**WHAT YOU WILL DO**
Among the records, which lines include "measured"? List them.
+++ DATA EXTRACT
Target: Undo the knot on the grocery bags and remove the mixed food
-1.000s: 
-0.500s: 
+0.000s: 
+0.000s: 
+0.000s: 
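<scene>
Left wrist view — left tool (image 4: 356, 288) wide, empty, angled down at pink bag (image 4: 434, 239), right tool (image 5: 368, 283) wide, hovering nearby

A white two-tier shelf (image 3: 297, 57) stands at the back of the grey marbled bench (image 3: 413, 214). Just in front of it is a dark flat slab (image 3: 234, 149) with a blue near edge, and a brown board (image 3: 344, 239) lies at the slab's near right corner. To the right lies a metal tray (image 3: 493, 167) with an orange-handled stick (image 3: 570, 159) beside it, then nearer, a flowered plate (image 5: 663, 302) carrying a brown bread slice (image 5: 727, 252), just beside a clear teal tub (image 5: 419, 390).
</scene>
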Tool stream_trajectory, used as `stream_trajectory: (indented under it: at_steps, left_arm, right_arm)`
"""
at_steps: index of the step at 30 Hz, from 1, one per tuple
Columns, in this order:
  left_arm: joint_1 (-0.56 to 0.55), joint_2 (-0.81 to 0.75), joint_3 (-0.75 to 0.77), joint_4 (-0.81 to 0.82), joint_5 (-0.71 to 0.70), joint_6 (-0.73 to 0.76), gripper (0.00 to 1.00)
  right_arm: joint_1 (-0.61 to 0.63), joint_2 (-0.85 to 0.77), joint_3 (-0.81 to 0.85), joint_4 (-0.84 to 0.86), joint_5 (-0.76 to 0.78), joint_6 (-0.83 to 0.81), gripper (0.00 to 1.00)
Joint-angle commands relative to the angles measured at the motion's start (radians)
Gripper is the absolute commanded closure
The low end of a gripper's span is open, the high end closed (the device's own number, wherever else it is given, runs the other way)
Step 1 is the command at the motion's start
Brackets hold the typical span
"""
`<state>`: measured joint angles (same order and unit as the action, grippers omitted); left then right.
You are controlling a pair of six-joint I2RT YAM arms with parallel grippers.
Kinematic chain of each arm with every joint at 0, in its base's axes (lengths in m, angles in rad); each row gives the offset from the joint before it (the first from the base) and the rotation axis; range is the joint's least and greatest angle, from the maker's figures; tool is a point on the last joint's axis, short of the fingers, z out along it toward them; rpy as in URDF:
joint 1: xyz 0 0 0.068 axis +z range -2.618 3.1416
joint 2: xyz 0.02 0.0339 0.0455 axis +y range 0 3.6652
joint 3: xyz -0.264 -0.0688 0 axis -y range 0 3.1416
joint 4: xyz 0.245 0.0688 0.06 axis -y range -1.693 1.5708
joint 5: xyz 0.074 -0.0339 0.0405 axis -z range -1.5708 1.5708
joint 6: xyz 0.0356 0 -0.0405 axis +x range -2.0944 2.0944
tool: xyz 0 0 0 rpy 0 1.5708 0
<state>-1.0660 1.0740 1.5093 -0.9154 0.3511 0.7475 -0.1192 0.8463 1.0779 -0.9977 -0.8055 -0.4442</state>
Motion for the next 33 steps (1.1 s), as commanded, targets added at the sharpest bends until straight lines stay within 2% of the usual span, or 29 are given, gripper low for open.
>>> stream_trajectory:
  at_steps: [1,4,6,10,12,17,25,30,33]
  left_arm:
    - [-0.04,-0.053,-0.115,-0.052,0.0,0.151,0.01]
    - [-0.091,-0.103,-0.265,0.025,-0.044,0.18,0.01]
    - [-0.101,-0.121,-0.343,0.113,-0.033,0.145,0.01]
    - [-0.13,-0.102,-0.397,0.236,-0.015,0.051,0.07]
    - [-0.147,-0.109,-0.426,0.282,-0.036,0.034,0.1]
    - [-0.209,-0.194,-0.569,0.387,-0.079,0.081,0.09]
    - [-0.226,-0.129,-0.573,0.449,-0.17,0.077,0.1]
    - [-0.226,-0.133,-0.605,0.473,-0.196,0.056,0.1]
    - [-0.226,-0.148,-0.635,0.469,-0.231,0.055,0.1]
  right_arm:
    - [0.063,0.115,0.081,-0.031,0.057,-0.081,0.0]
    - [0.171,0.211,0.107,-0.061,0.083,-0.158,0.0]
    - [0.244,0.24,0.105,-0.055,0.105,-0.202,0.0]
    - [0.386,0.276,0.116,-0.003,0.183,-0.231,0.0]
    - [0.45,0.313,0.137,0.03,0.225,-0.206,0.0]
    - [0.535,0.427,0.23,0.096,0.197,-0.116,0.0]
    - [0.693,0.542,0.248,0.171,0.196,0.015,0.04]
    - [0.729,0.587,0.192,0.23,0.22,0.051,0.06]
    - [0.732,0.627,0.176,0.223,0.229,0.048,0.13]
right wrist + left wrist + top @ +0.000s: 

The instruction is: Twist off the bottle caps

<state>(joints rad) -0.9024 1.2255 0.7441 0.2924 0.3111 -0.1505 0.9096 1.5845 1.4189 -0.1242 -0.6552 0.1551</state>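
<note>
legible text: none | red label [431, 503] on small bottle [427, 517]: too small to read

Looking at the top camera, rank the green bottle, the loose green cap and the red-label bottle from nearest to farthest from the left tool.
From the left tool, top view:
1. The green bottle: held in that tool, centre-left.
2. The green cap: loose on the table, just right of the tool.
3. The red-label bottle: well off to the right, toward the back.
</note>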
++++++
**ANSWER SPACE**
Joint-angle commands relative to the angles measured at the motion's start (radians)
`<state>`: measured joint angles (same order and unit as the action, grippers omitted); left then right.

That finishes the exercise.